Corea: tambores de guerra

alberto molinaTerminada la II Guerra Mundial, la península de Corea que había estado en manos de los japoneses, a partir de 1945 es ocupada por las dos principales potencias victoriosas, la URSS y EE.UU. teniendo como línea divisoria el paralelo 38. La llamada guerra fría entre las potencias citadas, da lugar a la partición de Corea en dos estados: Corea del Norte, eufemísticamente bautizada como República Popular Democrática de Corea, de esta forma se inicia una férrea dinastía comunista y Corea del Sur bajo un régimen pro-norteamericano.
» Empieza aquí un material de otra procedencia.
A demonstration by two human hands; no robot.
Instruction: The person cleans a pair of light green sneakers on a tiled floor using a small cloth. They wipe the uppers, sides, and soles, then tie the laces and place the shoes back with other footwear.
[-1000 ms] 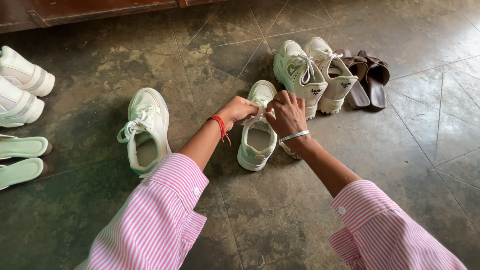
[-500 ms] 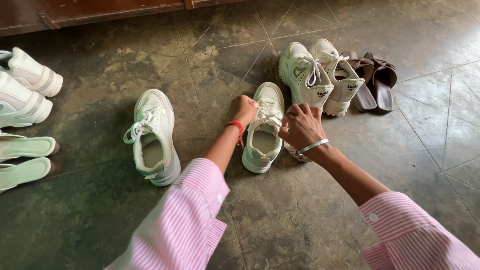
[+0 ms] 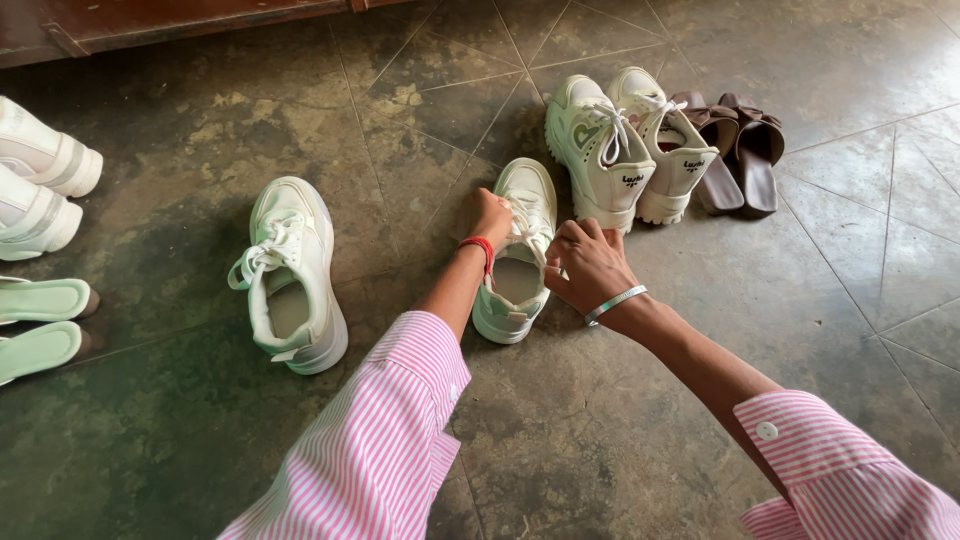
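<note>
Both arms reach forward and inward from the bottom of the view, each in a pink-and-white striped sleeve pushed back to leave the forearm bare. The left hand (image 3: pixel 489 213) is curled, knuckles up, fingers closed in a pinch (a red thread band circles its wrist). The right hand (image 3: pixel 590 262) sits just beside it, slightly nearer the body, fingers bent and drawn together, a silver bangle on its wrist.
</note>
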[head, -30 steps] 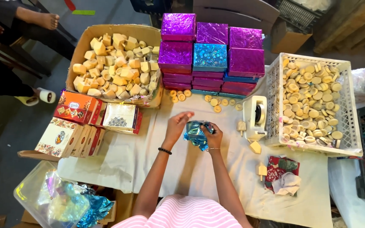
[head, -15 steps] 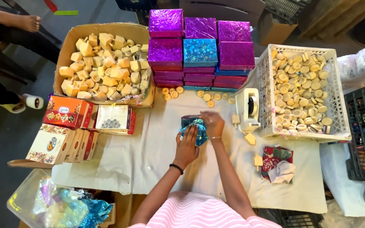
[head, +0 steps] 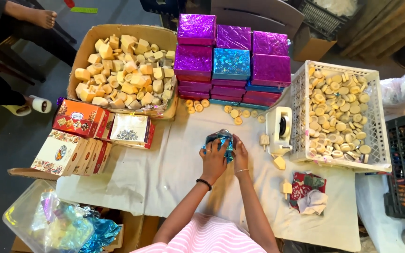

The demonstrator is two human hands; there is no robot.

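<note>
1. The left hand is lying flat over a small object wrapped in crinkled, shiny blue foil, fingers curled down onto the foil and pressing it.
2. The right hand is sitting just beside the left, on the right edge of the same foil bundle, its fingers closed against the wrapping.
3. The foil bundle is resting on the cream cloth covering the worktop, near the middle, just left of a white tape dispenser.
4. Far behind the hands, square boxes wrapped in glossy purple foil are standing in stacks, with one sparkly blue box among them.
5. Small round wooden discs are lying in a loose row in front of those stacks.
6. At the far left, an open cardboard carton is holding a heap of pale wooden blocks.
7. On the right, a white plastic lattice crate is holding many flat wooden discs.
8. Printed cardboard boxes are lying at the left edge, and a red patterned cloth is lying crumpled at the near right.
</note>
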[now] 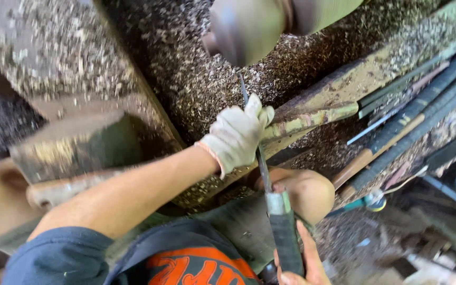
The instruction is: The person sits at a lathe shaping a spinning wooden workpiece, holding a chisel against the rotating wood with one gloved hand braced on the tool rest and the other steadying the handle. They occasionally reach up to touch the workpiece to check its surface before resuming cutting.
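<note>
Closest to my view, my right hand [299,264] is wrapped around the dark handle of a long turning chisel [278,216], low at the bottom edge of the frame beside my bare knee [307,192]. My gloved left hand [236,134] is closed over the chisel's thin steel shaft, pressing it down onto the worn green tool rest [312,117] of the lathe bed [149,105]. From there the blade runs up to the spinning workpiece [249,26] at the top edge, which is blurred; its tip seems to reach the wood, though I cannot tell whether it is actually touching.

Wood shavings [196,79] lie thick across the bed, so I judge a good deal of cutting is already done. How much shaping is left I cannot say, since the blur hides the form. Spare long-handled tools [397,132] lie along the right edge of the bed, untouched.
</note>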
El 25 de junio de 1950, las tropas de Kim IlSung atraviesan el paralelo 38, atacan y avanzan arrolladoramente hacia el sur. La reacción norteamericana fue inmediata, pidió la convocatoria del Consejo de Seguridad de la ONU y consiguió un mandato para que tropas multinacionales de la ONU, en la práctica el ejército norteamericano al mando del General MacArthur, inicien una contraofensiva. Fueron casi tres años de intensos y sangrientos combates de ataques y retrocesos teniendo como referencia el paralelo 38. Corea del Norte tuvo el apoyo de tropas de China y el soporte militar soviético. Corea del Sur, bajo la bandera de la ONU, combatieron tropas Norteamericanas y contingentes de 19 países. En enero de 1953, el General Eisenhower asume la presidencia de EEUU. en marzo muere Stalin y las nuevas autoridades soviéticas inician un cambio en su política internacional. El 27 de julio de 1953 se firma el armisticio de Panmuinjom que pone fin a la guerra, quedando el paralelo 38 como la línea de separación entre las dos Coreas, es decir, la misma situación que existía antes de la guerra. Kim Jong-un, el joven dictador, al igual que su padre y abuelo, apoyado por la vieja camarilla militar, continúa con la carrera nuclear y con los lanzamientos de cohetes de largo alcance; el Consejo de Seguridad de la ONU ha condenado estas acciones, al considerar que violan las resoluciones que le prohiben desarrollar tecnología nuclear. Por otra parte, EE.UU. en días pasados ha realizado maniobras militares conjuntas, desplegando los bombarderos estratégicos B-52. Corea del Norte ha considerado que estas maniobras son una “grave provocación” y ha amenazado con un “ataque nuclear sin piedad”. Esperemos que los  alardes belicistas del joven sátrapa que gobierna Corea del Norte sea solo vocinglería.